Problem
For each line below that includes the word "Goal", make a copy.

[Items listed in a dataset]

=-=-=-=-=

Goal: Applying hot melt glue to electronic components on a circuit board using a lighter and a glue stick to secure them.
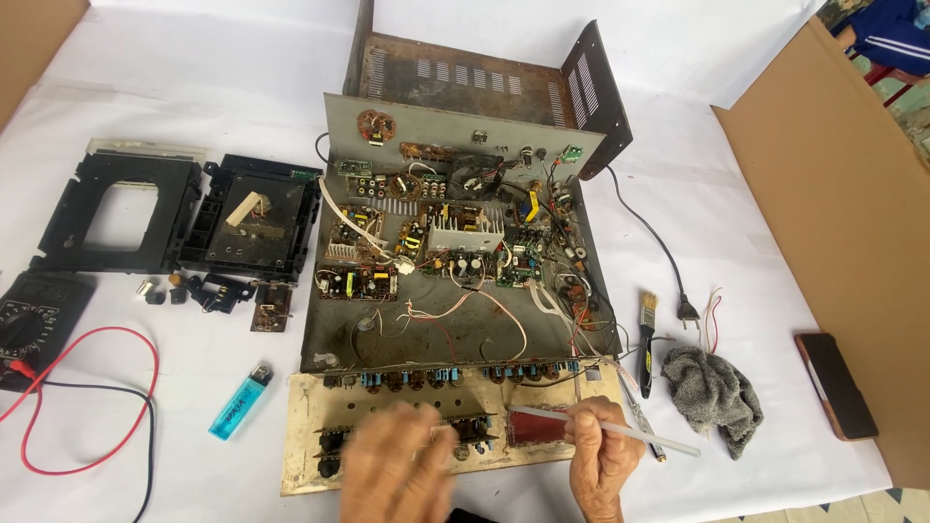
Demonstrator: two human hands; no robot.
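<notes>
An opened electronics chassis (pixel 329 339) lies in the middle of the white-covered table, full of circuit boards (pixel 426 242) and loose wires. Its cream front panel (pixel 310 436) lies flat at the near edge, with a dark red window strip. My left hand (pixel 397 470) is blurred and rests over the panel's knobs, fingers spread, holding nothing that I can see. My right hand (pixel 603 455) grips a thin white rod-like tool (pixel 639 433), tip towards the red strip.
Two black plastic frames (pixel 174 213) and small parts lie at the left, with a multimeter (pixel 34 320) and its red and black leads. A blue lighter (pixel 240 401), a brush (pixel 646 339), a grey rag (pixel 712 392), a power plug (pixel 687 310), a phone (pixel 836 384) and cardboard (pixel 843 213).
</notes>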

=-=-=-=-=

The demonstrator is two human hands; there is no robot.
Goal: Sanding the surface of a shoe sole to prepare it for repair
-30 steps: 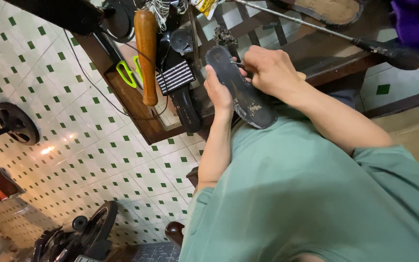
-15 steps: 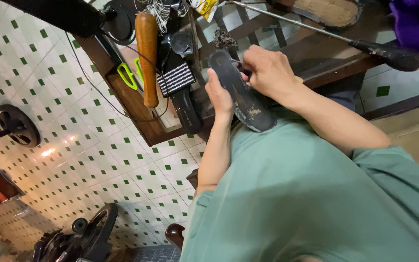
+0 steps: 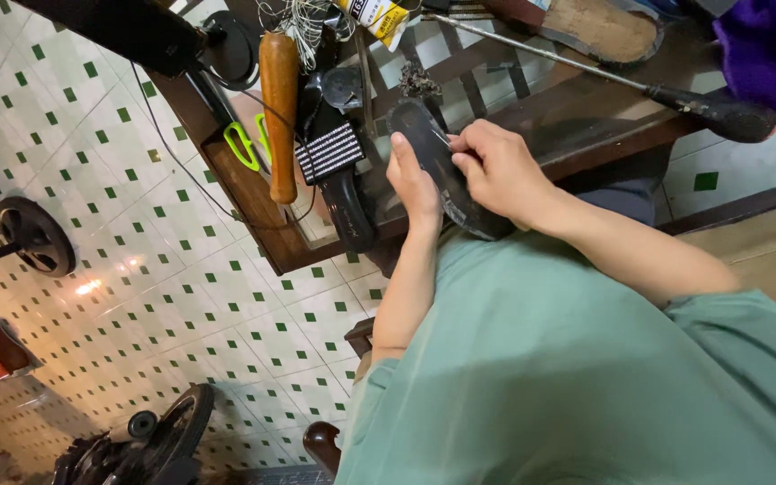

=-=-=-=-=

Exercise solution
Goal: Applying hot melt glue to electronic components on a circuit board using a lighter and a glue stick to secure them.
Goal: Sanding the surface of a shoe sole to prepare it for repair

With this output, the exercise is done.